In our latest post in the blog series on key challenges in eCommerce, we look at the issue of unbalanced inventory levels, their impact and how you can mitigate them.
Managing inventory effectively is crucial to ensure smooth operations and customer satisfaction. However, maintaining good inventory levels can be a significant challenge. This challenge increases markedly if you sell a multitude of products at differing speeds across different regions, marketplaces and webstores. Unbalanced inventory – having too much stock, too little, or none at all – can create a host of problems that negatively impact your business. Here are six areas of concern, each with a recommended remedy.
One of the most immediate challenges of unbalanced inventory levels is stockouts, where customers see you’ve no stock or can’t see your listing at all. Stockouts mean lost sales and disappointed customers, who may in turn switch their loyalty to competitors. Repeated stockouts exacerbate the situation, obviously.
Implementing real-time inventory tracking and automated replenishment systems ensures that stock levels, re-order quantities and lead times are consistently monitored and adjusted. Forecasting tools (like Volo Vision) can also help predict demand and prevent stockouts by aligning inventory levels and anticipated sales, creating timely purchase orders for new products.
On the other ‘bad’ side of the balance, having too much stock ties up your hard-earned or hard-borrowed capital and increases holding costs, sometimes with a third party. Storage costs, insurance, and the risk of obsolescence or damage add to the financial burden. Getting rid of excess inventory to free up cash is generally through markdowns, bundles and discounts, which clearly erodes your margins.
It might be the flip side of the problem, but you mitigate it in exactly the same way, to make sure you’re always ordering the right levels of inventory to match product popularity and re-order lead times.
Unbalanced eCommerce inventory directly affects your cash flow, as we’ve discussed. Funds that you might have wanted for marketing or buying other product lines are sitting on your warehouse floor, or somebody else’s warehouse floor. Conversely, not having the inventory that people want to buy, whether you know it or not, means lost revenue and missed opportunities for growth.
This is where your investment in a good analytics and reporting tool pays dividends. Systems like Volo Vision constantly analyse sales and flag the areas of opportunity or concern, in some cases automatically triggering time-sensitive re-order quantities which you can sign off or allow to proceed without your intervention.
Issues with unbalanced eCommerce inventory levels have a knock-on effect when it comes to order management and shipping, making them more complicated. Delays, back orders, and increased labour costs in communications and manual processes become the order of the day, which can end up frustrating your customers.

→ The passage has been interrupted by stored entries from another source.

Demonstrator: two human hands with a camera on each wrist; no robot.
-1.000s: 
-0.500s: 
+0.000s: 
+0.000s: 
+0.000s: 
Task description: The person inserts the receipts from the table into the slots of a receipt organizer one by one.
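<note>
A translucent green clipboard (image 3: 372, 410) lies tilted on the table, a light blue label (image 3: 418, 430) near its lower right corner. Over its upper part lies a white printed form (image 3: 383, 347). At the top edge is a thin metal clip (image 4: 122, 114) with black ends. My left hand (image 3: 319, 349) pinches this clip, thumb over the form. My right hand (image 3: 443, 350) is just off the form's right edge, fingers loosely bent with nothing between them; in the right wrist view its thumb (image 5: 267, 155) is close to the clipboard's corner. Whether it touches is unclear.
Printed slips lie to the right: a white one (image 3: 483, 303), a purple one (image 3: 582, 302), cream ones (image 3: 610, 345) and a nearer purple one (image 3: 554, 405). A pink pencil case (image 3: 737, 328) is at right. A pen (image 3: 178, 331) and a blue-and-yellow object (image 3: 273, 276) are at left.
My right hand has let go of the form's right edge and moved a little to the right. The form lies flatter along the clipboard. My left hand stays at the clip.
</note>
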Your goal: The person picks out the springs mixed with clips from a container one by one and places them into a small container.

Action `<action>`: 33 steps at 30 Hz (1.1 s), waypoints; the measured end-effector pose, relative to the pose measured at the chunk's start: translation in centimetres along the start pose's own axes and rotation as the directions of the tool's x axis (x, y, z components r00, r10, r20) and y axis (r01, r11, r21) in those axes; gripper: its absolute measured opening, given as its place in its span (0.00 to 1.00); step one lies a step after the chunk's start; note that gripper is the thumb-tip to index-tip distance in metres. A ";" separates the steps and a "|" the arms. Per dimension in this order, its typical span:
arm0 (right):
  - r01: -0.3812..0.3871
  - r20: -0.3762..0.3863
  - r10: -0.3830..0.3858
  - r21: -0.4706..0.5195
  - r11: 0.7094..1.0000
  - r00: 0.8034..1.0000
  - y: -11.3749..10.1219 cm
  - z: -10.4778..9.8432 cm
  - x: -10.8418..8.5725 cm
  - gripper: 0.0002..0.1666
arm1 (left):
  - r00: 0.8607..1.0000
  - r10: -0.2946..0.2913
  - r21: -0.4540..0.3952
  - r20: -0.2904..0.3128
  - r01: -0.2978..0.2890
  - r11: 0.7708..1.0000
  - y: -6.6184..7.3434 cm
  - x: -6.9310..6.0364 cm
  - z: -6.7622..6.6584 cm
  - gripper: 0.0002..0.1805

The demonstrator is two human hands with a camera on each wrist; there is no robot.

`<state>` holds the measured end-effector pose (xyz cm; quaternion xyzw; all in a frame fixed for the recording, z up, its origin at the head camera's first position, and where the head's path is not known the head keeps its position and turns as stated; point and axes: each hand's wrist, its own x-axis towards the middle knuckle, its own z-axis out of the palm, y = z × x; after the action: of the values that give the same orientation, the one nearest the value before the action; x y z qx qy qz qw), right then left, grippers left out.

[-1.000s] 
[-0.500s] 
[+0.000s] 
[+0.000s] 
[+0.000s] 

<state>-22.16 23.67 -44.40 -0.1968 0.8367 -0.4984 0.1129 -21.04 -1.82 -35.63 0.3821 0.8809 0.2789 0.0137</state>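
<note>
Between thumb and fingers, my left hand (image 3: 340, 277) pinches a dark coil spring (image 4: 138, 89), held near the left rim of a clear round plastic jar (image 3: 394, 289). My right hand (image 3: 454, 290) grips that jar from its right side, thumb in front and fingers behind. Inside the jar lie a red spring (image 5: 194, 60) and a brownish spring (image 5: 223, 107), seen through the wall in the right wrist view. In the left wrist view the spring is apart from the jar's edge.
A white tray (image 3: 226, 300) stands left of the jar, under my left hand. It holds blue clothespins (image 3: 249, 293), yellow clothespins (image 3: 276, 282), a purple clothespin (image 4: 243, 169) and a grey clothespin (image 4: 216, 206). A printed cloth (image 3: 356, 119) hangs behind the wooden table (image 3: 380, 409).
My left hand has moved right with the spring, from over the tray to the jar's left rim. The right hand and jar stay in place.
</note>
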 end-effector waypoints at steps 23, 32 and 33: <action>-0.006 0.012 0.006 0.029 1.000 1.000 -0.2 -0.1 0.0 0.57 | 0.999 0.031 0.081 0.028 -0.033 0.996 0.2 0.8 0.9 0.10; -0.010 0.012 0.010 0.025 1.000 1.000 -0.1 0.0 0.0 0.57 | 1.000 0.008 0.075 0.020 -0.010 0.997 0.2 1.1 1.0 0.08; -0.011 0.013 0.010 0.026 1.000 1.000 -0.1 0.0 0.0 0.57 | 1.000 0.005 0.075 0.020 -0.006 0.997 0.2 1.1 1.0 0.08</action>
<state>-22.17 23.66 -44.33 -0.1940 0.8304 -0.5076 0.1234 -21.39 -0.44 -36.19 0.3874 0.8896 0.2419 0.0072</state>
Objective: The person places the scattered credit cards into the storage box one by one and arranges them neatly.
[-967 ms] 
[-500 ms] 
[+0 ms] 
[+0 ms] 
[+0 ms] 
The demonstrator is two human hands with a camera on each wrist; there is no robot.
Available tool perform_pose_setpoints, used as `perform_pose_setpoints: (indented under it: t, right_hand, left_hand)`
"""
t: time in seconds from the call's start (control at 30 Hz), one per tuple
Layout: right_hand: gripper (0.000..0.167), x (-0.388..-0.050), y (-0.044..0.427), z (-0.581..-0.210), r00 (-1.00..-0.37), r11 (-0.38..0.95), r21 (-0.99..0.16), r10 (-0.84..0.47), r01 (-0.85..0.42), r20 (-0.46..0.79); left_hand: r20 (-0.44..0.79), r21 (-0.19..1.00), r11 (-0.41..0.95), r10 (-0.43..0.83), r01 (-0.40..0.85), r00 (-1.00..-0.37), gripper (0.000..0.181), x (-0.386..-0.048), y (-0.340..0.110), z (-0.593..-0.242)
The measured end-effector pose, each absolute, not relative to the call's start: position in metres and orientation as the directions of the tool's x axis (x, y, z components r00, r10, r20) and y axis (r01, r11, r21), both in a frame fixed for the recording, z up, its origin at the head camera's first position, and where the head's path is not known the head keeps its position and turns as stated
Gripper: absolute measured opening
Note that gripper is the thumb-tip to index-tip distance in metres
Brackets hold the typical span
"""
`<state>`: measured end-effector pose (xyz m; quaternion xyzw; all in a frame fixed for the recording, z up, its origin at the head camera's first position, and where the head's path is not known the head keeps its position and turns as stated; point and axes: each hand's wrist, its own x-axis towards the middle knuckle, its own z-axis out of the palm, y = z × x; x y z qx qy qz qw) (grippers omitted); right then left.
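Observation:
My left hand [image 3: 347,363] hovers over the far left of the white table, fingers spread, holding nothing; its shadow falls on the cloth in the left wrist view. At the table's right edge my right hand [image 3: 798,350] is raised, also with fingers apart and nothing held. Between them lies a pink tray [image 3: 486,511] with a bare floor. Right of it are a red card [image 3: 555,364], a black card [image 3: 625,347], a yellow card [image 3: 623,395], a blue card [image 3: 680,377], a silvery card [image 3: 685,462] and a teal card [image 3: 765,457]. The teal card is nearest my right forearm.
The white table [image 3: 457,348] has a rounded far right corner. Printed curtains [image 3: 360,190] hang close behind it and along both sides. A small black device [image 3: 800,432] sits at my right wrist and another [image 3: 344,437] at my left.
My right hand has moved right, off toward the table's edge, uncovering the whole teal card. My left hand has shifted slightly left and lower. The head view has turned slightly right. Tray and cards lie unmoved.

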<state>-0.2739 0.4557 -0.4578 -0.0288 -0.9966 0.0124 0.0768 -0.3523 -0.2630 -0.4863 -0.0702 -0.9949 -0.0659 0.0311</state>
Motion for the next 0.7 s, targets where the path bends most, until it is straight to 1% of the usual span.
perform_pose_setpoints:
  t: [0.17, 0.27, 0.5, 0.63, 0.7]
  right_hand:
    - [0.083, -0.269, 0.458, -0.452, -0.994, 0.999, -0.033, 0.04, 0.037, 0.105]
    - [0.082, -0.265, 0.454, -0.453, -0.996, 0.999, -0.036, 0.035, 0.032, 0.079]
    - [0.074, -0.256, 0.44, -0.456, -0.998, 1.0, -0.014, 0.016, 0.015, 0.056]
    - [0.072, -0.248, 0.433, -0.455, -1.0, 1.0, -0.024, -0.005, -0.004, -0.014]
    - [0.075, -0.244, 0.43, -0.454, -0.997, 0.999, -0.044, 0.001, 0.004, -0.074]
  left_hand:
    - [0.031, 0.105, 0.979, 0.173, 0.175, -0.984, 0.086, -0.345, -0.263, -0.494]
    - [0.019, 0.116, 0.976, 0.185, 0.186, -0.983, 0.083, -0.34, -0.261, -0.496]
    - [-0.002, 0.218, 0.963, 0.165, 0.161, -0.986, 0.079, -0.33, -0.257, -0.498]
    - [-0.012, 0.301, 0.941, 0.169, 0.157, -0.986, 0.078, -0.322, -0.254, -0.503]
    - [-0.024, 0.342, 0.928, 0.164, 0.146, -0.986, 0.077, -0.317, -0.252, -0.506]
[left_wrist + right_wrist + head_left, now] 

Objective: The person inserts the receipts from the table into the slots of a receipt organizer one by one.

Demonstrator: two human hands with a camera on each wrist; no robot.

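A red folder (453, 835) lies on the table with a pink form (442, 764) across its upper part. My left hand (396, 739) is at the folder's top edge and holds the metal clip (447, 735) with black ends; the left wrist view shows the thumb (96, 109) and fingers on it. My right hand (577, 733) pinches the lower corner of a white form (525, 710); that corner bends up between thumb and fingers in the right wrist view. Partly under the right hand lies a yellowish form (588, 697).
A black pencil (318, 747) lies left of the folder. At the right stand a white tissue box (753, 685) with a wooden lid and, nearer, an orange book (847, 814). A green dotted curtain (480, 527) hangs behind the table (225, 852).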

Order management systems, which streamline different types of order across multiple channels and via multiple carriers, give you inventory visibility and more effective fulfilment, especially when integrated into an end-to-end system, over which sits your analytics package. As with many processes saddled with manual intervention, automation can help ensure that orders are processed accurately and efficiently, driving up your ‘customer sat’.
Unbalanced inventory levels often result from inaccurate, seat-of-the-pants or non-existent demand forecasting. Misjudging the ebbs and flows of customer demand can lead to either overstocking or understocking, both of which have negative repercussions. Seasonal fluctuations, market trends and old-fashioned bad luck can all impact demand, making a mockery of your forecasting efforts.
Having a good business intelligence system to give you accurate and up-to-date data on your inventory levels doesn’t just improve your cash flow situation. It also makes your relationships with your suppliers better and can even give you better negotiating power as a well-organised and digitally savvy business that they can trust.
The ultimate casualty of unbalanced eCommerce inventory levels is the customer experience. Too little or no stock can make them go elsewhere, and too much stock means stale product offerings and the risk that you’re not seen to be in sync with customer needs.
The happy medium ground of inventory levels – a balance of availability and variety – comes from analysing regularly what your customer purchases are telling you. Do this by channel, but also by region, since trends and tastes will undoubtedly be within the different audiences.
Missing out on lost orders, or having cash tied up in stock that’s not selling, can mean the difference between success and failure. A scientific approach to your inventory levels can maximise your cash flow and allow you to make the most of the selling opportunities you’re pursuing.